Well, I have done it. I finally have another car. I've had this 1989 Buick Lesabre since 1995 that I absolutely love to death. Unfortunately, I couldn't trust her to get across the street anymore, much less out of town. The windows wouldn't go up or down anymore, the air didn't work & trying to keep up with the parts that were falling off was getting impossible. It wasn't easy to let her go. Talk about material attachment. I felt like this car was part of me. I mean, I've only had T one year less than I've had that car. 15 years that car took me anywhere I wanted to go. I've been from Ohio to the Gulf Coast & back again. I could get 8 landscape timbers in that car. 8 people would fit in her. Alas, it was time to let go. I cried. A bunch. I am so sad about letting her go that I haven't started getting excited about the Subaru yet. Silly, I know. I can't believe the dealer gave me $500 for it. LOL. Still, that covered the tax.

The Subaru is smaller. It's a green color with black & tan interior. It has a 6 disc changer & a cool rack on top. It also has working windows and working AC. I don't remember the last time I had working AC on a car. I had a cassette player in the Buick. LOL.
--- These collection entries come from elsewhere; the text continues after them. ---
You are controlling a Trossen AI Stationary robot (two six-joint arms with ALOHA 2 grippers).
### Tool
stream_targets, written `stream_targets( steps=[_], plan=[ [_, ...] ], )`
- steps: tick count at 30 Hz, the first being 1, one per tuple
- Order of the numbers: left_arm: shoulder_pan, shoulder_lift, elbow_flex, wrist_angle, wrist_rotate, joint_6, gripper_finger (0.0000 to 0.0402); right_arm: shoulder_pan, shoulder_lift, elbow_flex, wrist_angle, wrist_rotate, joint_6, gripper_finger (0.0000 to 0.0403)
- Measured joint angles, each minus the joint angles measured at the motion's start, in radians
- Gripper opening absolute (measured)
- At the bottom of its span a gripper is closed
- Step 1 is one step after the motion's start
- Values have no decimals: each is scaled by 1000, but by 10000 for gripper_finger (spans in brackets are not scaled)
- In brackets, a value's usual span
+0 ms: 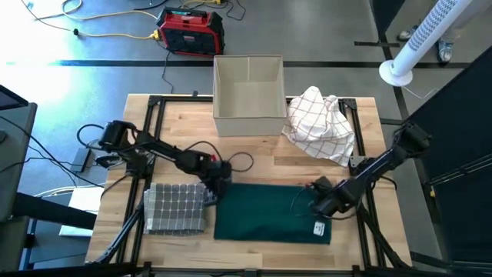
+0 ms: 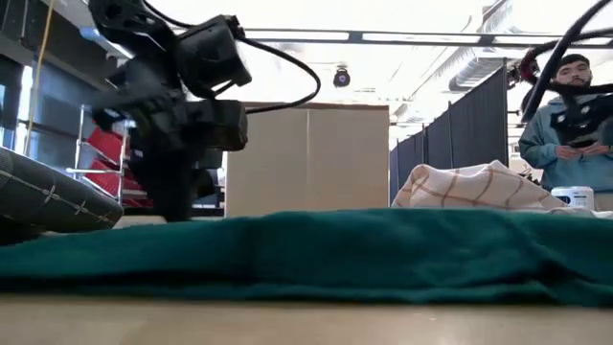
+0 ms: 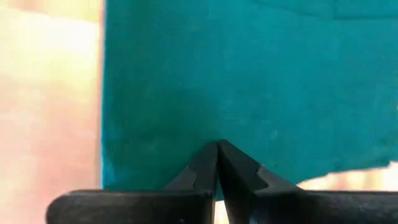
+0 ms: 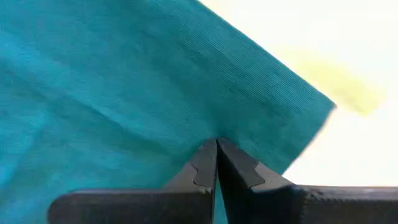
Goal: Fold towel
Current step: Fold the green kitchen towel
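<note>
At the left of the wooden surface (image 1: 254,165) lay a folded grey checked cloth (image 1: 176,206), just beside the left edge of the dark green towel (image 1: 265,214), which was spread flat along the near side of the surface. My left jaws (image 1: 215,183) were down at the towel's far left corner, pressed tight together, and in the left wrist view my fingertips (image 3: 217,152) met on the green fabric, pinching it. Behind the towel, toward the far edge, stood an open cardboard box (image 1: 247,94), and to its right sat a crumpled white cloth with a thin check (image 1: 321,123). My right jaws (image 1: 319,201) were at the towel's right edge, likewise clenched, with the fingertips (image 4: 216,149) closed on the cloth near its corner. A small white tag (image 1: 320,228) lay at the towel's near right corner. Beyond the surface, in the low view, a person (image 2: 571,125) stood at the right.
</note>
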Motion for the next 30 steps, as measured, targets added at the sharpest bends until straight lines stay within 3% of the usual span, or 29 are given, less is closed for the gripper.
stream_targets(
  steps=[8,16,23,30],
  plan=[
    [129,-83,0,-45,-114,-49,2,-93,-59,12,-116,4,-7,0],
    [178,-300,1,-120,-99,-6,2,-101,-155,189,-342,38,66,0],
    [136,-460,1,-240,63,112,3,-84,-127,384,-449,24,245,0],
    [34,-462,1,-258,1,143,8,-33,-87,407,-439,11,430,16]
  ],
)
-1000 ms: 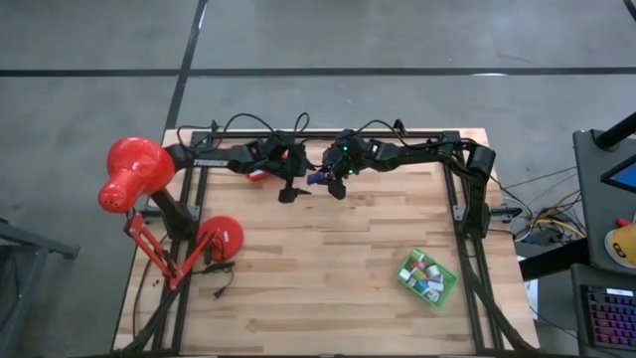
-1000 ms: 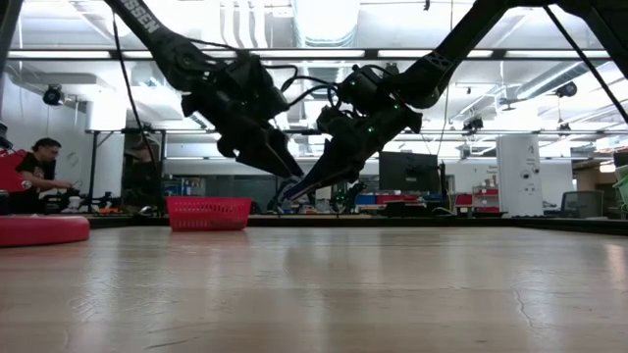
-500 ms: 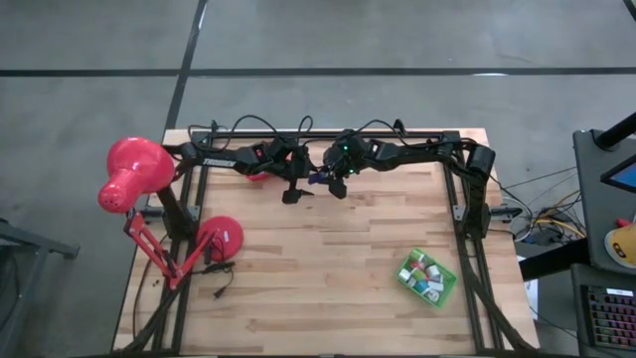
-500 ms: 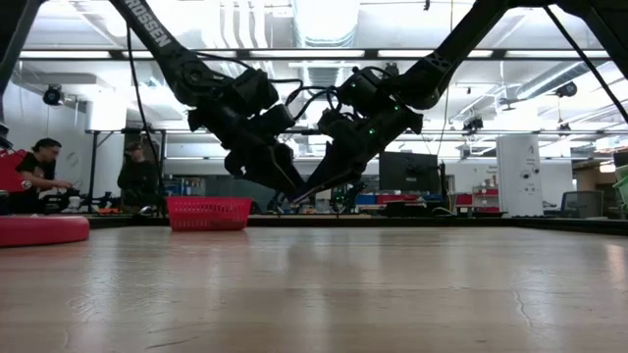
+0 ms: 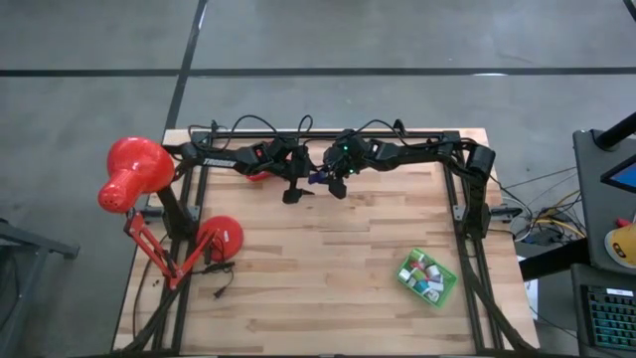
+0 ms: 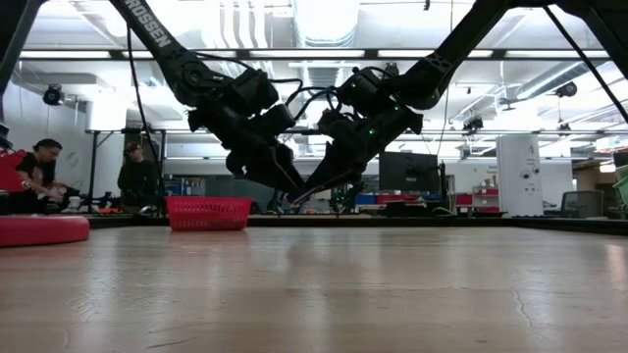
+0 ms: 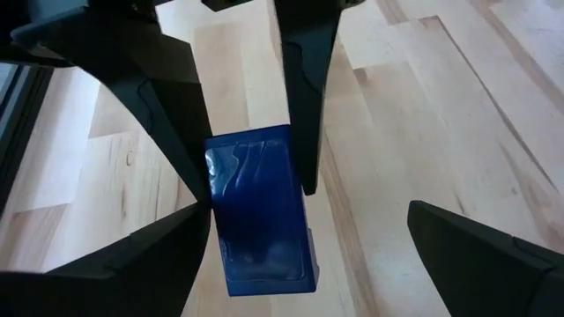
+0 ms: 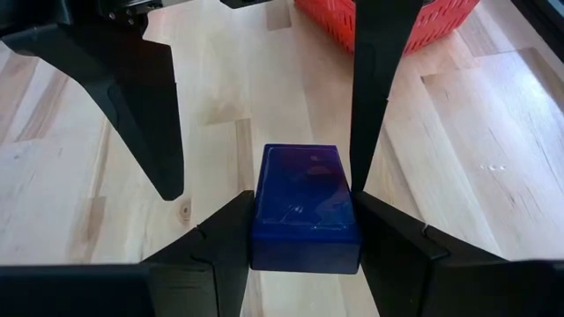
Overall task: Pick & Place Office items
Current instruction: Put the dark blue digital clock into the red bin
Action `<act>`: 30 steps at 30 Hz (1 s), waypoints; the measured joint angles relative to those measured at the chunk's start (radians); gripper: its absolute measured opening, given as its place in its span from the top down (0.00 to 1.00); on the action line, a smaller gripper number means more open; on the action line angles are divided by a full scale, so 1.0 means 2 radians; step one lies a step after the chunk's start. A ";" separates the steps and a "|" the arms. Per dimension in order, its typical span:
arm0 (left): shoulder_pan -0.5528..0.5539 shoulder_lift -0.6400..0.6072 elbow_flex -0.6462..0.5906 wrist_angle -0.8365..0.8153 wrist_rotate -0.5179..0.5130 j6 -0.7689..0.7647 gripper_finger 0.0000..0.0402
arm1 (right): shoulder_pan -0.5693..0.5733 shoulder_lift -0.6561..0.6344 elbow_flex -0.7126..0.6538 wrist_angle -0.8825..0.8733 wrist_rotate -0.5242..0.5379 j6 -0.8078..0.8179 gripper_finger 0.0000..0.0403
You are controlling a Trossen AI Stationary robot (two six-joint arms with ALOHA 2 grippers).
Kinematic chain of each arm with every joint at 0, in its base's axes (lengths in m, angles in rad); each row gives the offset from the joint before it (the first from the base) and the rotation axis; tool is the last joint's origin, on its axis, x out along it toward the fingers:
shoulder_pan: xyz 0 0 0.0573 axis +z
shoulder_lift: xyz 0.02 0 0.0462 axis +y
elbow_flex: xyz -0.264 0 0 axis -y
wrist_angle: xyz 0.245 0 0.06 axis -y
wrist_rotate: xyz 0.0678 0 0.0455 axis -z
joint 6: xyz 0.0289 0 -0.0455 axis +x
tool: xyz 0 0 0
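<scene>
right end effector [image 8: 304, 231]: clamped on navy block [image 8: 306, 205], above desk [image 5: 328, 259] rear-centre | left end effector [image 7: 304, 255]: wide, straddling block's far end | block's long axis runs between us; handover-ready

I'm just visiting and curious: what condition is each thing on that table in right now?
Blue box: held above the table, clamped in the right gripper.
Left gripper: jaws wide open around the box.
Green tray: full of small items.
Red basket: on the table.
Lamp: standing at the left edge.
</scene>
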 joint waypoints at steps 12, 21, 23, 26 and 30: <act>0.000 0.000 0.000 -0.003 0.000 -0.020 0.23 | 0.001 0.000 0.000 0.000 -0.004 0.000 0.56; 0.000 0.000 0.000 -0.005 -0.010 -0.021 0.39 | 0.004 0.000 0.000 0.000 -0.004 -0.001 0.56; 0.000 0.000 0.000 -0.005 -0.022 -0.021 0.42 | 0.005 0.000 0.000 0.001 -0.002 -0.001 0.56; 0.000 0.000 0.000 -0.007 -0.032 -0.021 0.47 | 0.005 0.000 0.000 0.005 -0.002 -0.002 0.56; -0.001 0.000 0.000 -0.010 -0.034 -0.024 0.55 | 0.006 -0.001 0.003 0.012 -0.003 -0.004 0.56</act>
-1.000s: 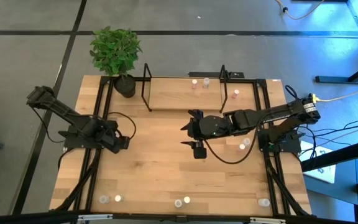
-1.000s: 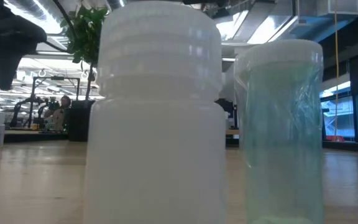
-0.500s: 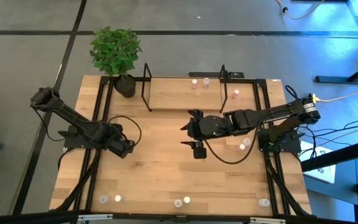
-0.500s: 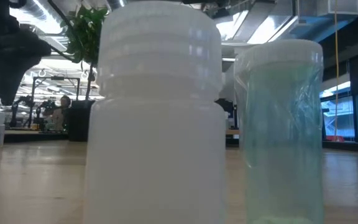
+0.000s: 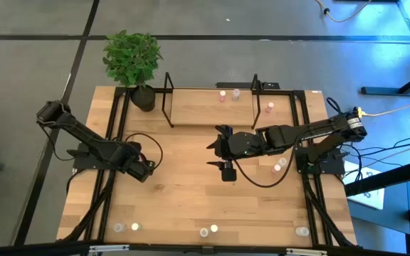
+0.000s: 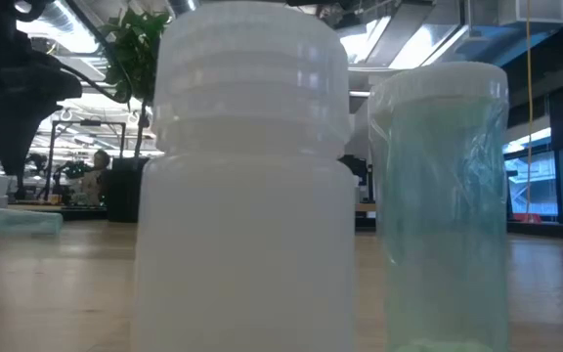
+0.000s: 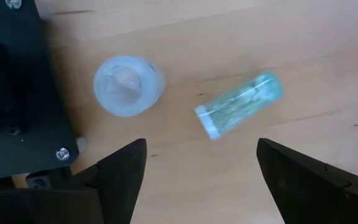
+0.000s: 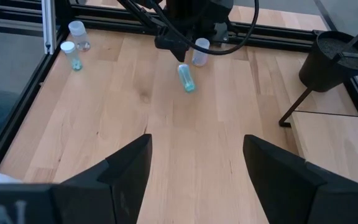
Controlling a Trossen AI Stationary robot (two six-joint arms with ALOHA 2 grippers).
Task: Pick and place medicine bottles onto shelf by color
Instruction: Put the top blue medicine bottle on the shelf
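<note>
Wooden bench (image 5: 191,199) carries the shelf (image 5: 205,107) at its far edge, well apart from the left gripper (image 7: 194,171), whose fingers hang released above a toppled green-tinted bottle (image 7: 238,104) beside an upright clear bottle (image 7: 128,85). Lying down, the toppled one may roll away under closing fingers, or they may knock its neighbour. The right gripper (image 8: 194,165) waits mid-bench, fingers likewise apart and empty.

My left gripper (image 7: 201,165) hangs with jaws spread wide over the wooden tabletop (image 7: 328,74). Beyond my fingertips (image 7: 126,163) a green-tinted medicine bottle (image 7: 238,104) lies on its side, near an upright whitish bottle (image 7: 128,86) beside a black base (image 7: 14,93)
</note>
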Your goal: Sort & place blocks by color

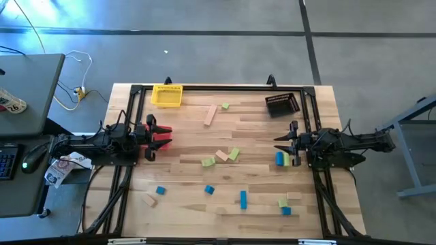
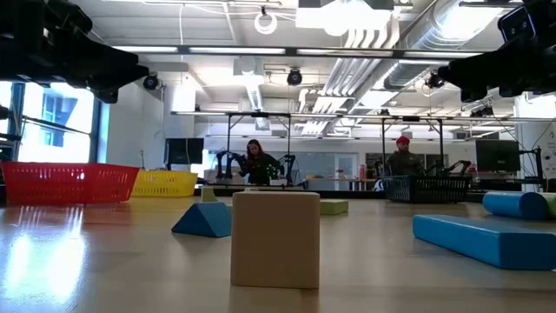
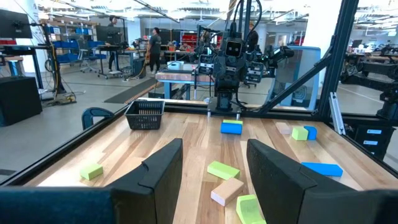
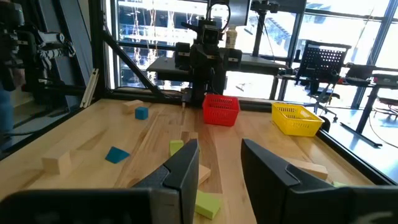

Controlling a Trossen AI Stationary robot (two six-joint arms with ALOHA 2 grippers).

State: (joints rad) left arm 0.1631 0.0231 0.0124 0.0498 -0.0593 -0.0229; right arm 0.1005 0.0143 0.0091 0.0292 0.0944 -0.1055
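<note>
Along the near edge of the table (image 1: pixel 231 129) lie most of the blocks (image 1: pixel 243 199): two small blue cubes and a tan one at the near left, a blue bar near the middle, and a green, a tan and a blue piece bunched at the near right. Farther in, at mid-table, sits a cluster of two green blocks and a tan one; a blue block and a green one lie just under the right hand (image 1: pixel 278 143). Toward the far edge rest a tan bar and one small green cube — roughly five blue, five green, four tan.

The table is pale planked wood in a black frame. There are three baskets: red basket (image 1: pixel 157 136) at the left hand (image 1: pixel 162 134), yellow basket (image 1: pixel 167 95) far left, black basket (image 1: pixel 282 104) far right. Beyond is an open workshop with people at benches.

Both arms reach level inward from the sides — the left hand's fingers stand apart, holding nothing; the right hand's fingers stand narrowly apart, empty too.
</note>
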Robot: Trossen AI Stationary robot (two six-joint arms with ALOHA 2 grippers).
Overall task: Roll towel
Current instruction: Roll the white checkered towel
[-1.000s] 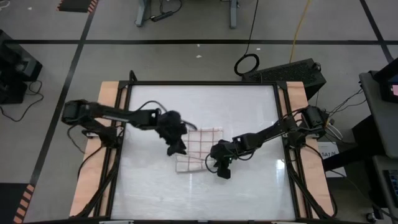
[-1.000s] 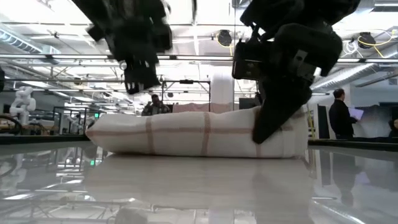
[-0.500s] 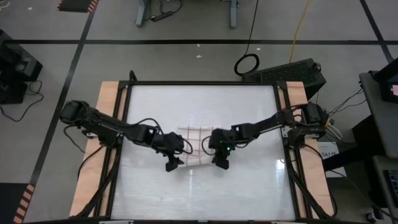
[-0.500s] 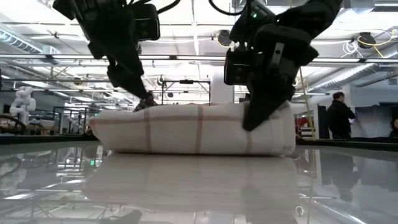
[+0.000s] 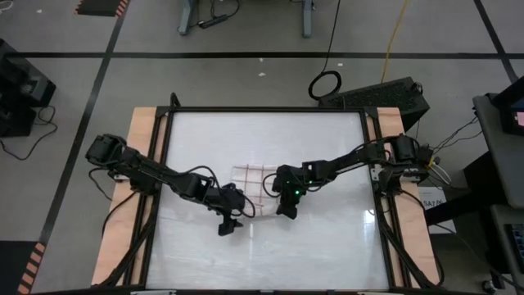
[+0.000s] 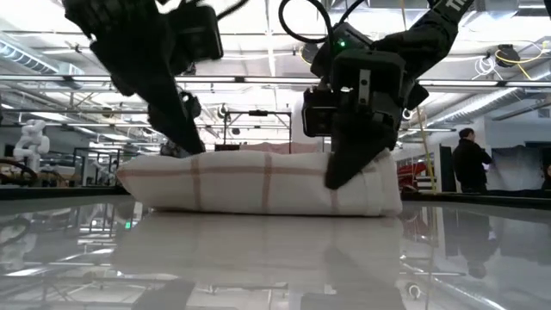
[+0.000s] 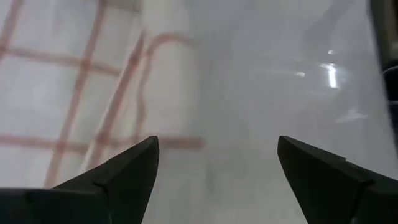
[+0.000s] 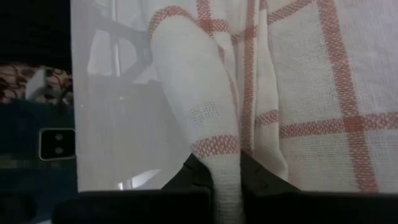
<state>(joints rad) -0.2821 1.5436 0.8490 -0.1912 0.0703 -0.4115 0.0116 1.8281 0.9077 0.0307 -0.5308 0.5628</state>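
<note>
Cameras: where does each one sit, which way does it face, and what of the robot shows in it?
High: overhead, straight down; both arms, towel mid-table.
Low: table height, level into the room; left gripper and right gripper at the towel roll.
Left wrist: past its own open fingers; towel edge, bare table.
Right wrist: own fingers pinching a towel fold.
Shared: all four show the towel.

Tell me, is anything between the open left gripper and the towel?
Nothing visible. The left gripper hangs open at the towel's near left edge, with only bare table between its fingers and the cloth. The right gripper is shut on a fold of the towel on the other side, not in the left one's path.
</note>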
My Mom & Dad came down & helped me out with the whole car buying process & let me tell you what, I was so glad to have the moral support. It's nice to know I didn't sign my house away. I will be posting pics soon. After I'm done mourning my other car.

Hooray! New Subaru!

Monday, September 13, 2010

sick & tired of being sick & tired

I don't know if I just have so much stress & anxiety in my life that I am causing my body to do weird things or if there is something really wrong with me. The doctor I went to seems to think it's stress & anxiety. Really? It's been a full ten months now that I have been dealing with the "can't swallow, swallowing weird, fatigue in my throat/neck/jaw muscles thing" and nothing seems to make it better. I have days where everything seems fine, but most days I'm not that lucky. Now I have pain in my lungs that comes & goes. My voice gets tired, for lack of a better description, & it makes me so tired. Talking just totally fatigues me. My voice gets lighter & lighter until I feel like it's just going to go away. I used to be a singer. I know the difference between head voice & using your center/core to project & I just can't seem to get enough strength to do it. Sometimes I feel like I can't breathe or get deep enough breaths. I'm exhausted ALL the time. I wake up exhausted, go to bed exhausted, and when I come home from work I fall asleep for two or three hours. I've suddenly been getting what most people have told me is shin splints on & off. My shoulder flares up about twice a week & hurts so bad I get that pain haze going on in my brain. The kind that makes you just sort of float through the day. I've never in my life felt this way. I've always had more energy then I knew what to do with. I eat better than most. I walk 30 minutes to an hour a day. Lately I've been getting 8 to 10 hours of sleep a day/night where I used to be good on 6. What is going on? I wish I knew a great doctor or at least one I feel like would listen to me. I've found things on the internet suggesting it could be anything from black mold to MS to Lyme disease to Lou Gehrig's disease to ALS to simply just stress & anxiety. sigh. I just want it to all go away & to have a "normal" day/week/month. 2010 was going to be the year for me. My New Year's resolution was to dig in & make things happen. I wanted my wash board abs back & my Linda Hamilton/Sarah Connor T2 physique back. Instead, I'm struggling to make the dog walk without feeling like I might pass out or die. I don't want to feel this way anymore. It really wears on me. Mentally & physically. I just have no idea where to turn.